● YOUR INSTRUCTIONS
All of the data, except its images, should be set down exactly as it appears.

● STORED DATA
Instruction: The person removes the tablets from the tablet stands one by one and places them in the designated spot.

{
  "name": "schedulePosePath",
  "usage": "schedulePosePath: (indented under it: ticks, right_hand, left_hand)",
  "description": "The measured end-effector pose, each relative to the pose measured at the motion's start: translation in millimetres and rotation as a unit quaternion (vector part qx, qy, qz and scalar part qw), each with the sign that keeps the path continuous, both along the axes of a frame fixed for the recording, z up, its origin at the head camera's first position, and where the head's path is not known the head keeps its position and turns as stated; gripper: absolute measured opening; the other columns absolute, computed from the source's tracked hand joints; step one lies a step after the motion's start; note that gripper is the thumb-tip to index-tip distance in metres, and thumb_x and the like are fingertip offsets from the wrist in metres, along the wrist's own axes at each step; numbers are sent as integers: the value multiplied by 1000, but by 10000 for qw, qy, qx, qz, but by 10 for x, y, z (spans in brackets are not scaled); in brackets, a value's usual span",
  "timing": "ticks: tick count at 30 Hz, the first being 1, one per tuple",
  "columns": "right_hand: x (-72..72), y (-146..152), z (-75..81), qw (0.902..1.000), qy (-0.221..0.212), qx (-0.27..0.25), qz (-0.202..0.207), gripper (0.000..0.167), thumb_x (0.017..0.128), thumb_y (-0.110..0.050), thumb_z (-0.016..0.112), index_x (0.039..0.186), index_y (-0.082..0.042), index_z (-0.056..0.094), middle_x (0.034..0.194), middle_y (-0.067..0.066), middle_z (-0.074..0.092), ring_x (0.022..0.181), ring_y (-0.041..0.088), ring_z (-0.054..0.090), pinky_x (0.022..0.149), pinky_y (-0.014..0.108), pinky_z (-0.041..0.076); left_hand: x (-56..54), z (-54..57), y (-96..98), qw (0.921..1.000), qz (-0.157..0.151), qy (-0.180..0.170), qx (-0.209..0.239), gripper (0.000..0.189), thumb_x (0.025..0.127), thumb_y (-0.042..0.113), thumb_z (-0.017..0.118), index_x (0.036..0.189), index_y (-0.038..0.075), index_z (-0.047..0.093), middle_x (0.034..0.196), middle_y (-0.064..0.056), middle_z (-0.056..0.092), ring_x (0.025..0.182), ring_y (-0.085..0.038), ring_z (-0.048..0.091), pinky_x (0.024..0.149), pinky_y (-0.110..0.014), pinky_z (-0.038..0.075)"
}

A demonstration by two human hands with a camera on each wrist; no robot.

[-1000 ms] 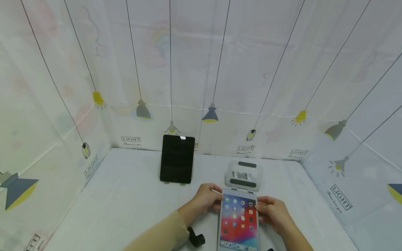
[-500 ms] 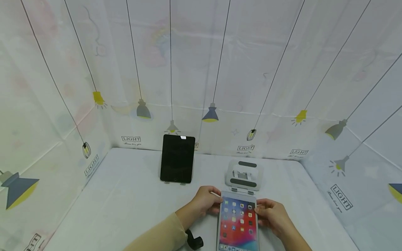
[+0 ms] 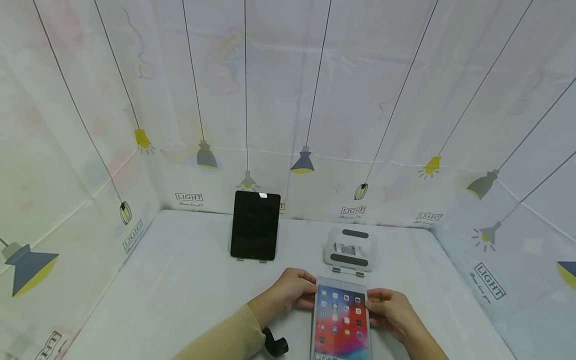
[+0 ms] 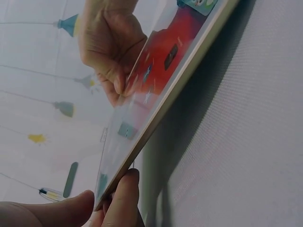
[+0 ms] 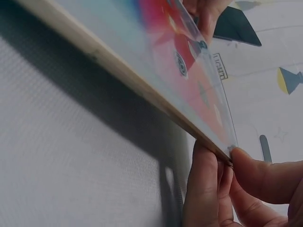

● SOLUTION TO THE PROBLEM
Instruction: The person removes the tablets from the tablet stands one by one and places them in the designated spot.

{
  "name": "schedulePosePath",
  "usage": "schedulePosePath: (indented under it: ticks, right_hand, left_hand)",
  "description": "The measured end-effector pose, each relative to the pose measured at the motion's start: translation in millimetres and rotation as a unit quaternion (vector part qx, qy, qz and scalar part qw), each with the sign that keeps the path continuous, both along the axes of a frame fixed for the recording, z up, its origin at the head camera's first position, and where the head's path is not known the head keeps its position and turns as stated; gripper: absolute measured opening; the other columns absolute, computed from the source's tracked hand joints; step one lies a step after the motion's start; note that gripper is the thumb-tip to index-tip distance in metres, and thumb_x and the like are fingertip offsets from the wrist in metres, along the wrist's own axes at each step; numbers are sent as integers: the value multiplied by 1000, but by 10000 for qw, qy, qx, qz, but by 10 for x, y, z (spans in brackets are not scaled); in brackets, a value's usual span",
  "timing": "ticks: tick count at 30 Hz, the first being 1, one per tuple",
  "columns": "right_hand: x (-72..72), y (-146..152), z (-75..81), qw (0.902..1.000), qy (-0.221..0.212), qx (-0.27..0.25), qz (-0.202..0.207), gripper (0.000..0.167), thumb_x (0.017..0.128), thumb_y (-0.110..0.050), thumb_z (-0.016..0.112), index_x (0.039..0.186), index_y (-0.082..0.042), index_z (-0.056..0.094), middle_x (0.034..0.194), middle_y (-0.067..0.066), middle_z (-0.074..0.092), ring_x (0.022..0.181), ring_y (-0.041..0.088), ring_z (-0.054..0.090), pinky_x (0.022..0.149), pinky_y (-0.014..0.108), pinky_z (-0.041..0.076); left_hand: x (-56..54), z (-54..57), y (-96..98), qw (0.921..1.000), qz (-0.157..0.151), qy (-0.180..0.170), qx (-0.209..0.239), gripper (0.000..0.189), thumb_x (0.025..0.127), thumb_y (-0.042..0.113), thumb_z (-0.017..0.118), index_x (0.036..0.189), index_y (-0.038..0.075), index_z (-0.047..0.093), middle_x (0.034..0.196), middle_y (-0.064..0.056), middle_z (-0.056..0.092), ring_x (0.025..0.182), ring_y (-0.085..0.038), ring_z (-0.048..0.091), pinky_x (0.024..0.149), pinky_y (-0.110..0.014), pinky_z (-0.038..0.075)"
}

A demonstration by two human hands with a camera on each wrist; no robot.

[-1000 ms] 
[-500 ms] 
[+0 ms] 
[+0 ms] 
[+0 ms] 

This exercise has no more to it.